## Data shown
※

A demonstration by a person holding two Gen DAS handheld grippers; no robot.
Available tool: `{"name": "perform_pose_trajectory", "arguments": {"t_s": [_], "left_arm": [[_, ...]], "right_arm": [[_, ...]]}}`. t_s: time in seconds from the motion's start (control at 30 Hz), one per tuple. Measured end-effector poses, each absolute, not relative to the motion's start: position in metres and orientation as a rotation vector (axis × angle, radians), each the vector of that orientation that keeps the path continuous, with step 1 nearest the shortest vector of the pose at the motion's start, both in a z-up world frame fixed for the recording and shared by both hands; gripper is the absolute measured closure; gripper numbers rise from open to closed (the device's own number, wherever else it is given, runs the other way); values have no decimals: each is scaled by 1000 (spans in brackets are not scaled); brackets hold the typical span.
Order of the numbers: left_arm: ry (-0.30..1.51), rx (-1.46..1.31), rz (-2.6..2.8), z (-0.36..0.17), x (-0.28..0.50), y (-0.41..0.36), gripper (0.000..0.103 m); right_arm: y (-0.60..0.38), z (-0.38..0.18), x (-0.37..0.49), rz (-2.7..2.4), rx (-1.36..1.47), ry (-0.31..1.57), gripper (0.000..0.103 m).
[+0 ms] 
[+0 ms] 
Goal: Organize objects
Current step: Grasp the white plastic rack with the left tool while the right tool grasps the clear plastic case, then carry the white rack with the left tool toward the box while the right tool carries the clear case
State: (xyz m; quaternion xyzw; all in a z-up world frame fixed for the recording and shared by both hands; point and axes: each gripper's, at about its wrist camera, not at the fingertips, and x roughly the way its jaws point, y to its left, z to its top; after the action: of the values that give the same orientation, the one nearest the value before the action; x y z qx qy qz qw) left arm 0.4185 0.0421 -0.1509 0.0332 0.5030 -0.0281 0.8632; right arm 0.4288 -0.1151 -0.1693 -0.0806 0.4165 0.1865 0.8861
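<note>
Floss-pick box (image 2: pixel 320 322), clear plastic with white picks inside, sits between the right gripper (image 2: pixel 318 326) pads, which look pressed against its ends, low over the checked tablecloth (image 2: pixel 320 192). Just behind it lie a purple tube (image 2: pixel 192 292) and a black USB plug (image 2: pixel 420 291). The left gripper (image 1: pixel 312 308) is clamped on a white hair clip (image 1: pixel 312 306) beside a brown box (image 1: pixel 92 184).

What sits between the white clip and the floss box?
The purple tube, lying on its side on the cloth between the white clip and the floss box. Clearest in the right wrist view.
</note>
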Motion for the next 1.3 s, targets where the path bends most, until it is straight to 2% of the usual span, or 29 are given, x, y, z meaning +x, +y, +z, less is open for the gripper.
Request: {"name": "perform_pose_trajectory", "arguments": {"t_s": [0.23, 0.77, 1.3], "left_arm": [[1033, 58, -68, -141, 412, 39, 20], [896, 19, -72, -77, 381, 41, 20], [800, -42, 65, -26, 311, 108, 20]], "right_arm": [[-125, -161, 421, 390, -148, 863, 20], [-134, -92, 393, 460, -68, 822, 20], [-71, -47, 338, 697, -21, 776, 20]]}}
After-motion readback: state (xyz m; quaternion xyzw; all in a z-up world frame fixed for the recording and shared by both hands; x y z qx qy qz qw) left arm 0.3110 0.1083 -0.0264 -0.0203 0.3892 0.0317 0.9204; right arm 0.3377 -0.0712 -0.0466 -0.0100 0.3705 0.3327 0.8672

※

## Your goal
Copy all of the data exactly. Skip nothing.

## Task response
A demonstration by a person holding two Gen DAS handheld grippers; no robot.
Available tool: `{"name": "perform_pose_trajectory", "arguments": {"t_s": [_], "left_arm": [[_, ...]], "right_arm": [[_, ...]]}}`. t_s: time in seconds from the motion's start (control at 30 Hz), one per tuple. Measured end-effector poses, each absolute, not relative to the motion's start: position in metres and orientation as a rotation vector (axis × angle, radians), each the vector of that orientation that keeps the path continuous, with step 1 nearest the shortest vector of the pose at the motion's start, both in a z-up world frame fixed for the recording and shared by both hands; gripper is the absolute measured closure; gripper numbers rise from open to closed (the device's own number, wherever else it is given, runs the other way); values have no decimals: each is scaled by 1000 (spans in brackets are not scaled); brackets hold the typical span.
Order of the numbers: left_arm: ry (-0.30..1.51), rx (-1.46..1.31), rz (-2.6..2.8), z (-0.36..0.17), x (-0.28..0.50), y (-0.41..0.36), gripper (0.000..0.103 m); right_arm: y (-0.60..0.38), z (-0.38..0.18), x (-0.37..0.49), rz (-2.7..2.4), rx (-1.36..1.47), ry (-0.31..1.57), gripper (0.000..0.103 m).
[+0 ms] 
[+0 ms] 
Goal: Organize objects
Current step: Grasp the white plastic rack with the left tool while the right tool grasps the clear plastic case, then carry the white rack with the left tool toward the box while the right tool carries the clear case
State: (xyz m; quaternion xyzw; all in a z-up world frame fixed for the recording and shared by both hands; point and axes: each gripper's, at about its wrist camera, not at the fingertips, and x roughly the way its jaws point, y to its left, z to its top; after the action: of the values that give the same orientation, the one nearest the value before the action; x y z qx qy qz qw) left arm 0.4185 0.0421 -0.1509 0.0332 0.5030 -0.0281 0.8632; right arm 0.4288 -0.1151 -0.1693 -0.0806 0.4165 0.1865 0.8861
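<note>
Floss-pick box (image 2: pixel 320 322), clear plastic with white picks inside, sits between the right gripper (image 2: pixel 318 326) pads, which look pressed against its ends, low over the checked tablecloth (image 2: pixel 320 192). Just behind it lie a purple tube (image 2: pixel 192 292) and a black USB plug (image 2: pixel 420 291). The left gripper (image 1: pixel 312 308) is clamped on a white hair clip (image 1: pixel 312 306) beside a brown box (image 1: pixel 92 184).

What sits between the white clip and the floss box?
The purple tube, lying on its side on the cloth between the white clip and the floss box. Clearest in the right wrist view.
</note>
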Motion for the next 1.3 s, targets where the path bends most, until it is straight to 2% of the usual span, or 29 are given, x, y, z meaning +x, +y, +z, less is open for the gripper.
Request: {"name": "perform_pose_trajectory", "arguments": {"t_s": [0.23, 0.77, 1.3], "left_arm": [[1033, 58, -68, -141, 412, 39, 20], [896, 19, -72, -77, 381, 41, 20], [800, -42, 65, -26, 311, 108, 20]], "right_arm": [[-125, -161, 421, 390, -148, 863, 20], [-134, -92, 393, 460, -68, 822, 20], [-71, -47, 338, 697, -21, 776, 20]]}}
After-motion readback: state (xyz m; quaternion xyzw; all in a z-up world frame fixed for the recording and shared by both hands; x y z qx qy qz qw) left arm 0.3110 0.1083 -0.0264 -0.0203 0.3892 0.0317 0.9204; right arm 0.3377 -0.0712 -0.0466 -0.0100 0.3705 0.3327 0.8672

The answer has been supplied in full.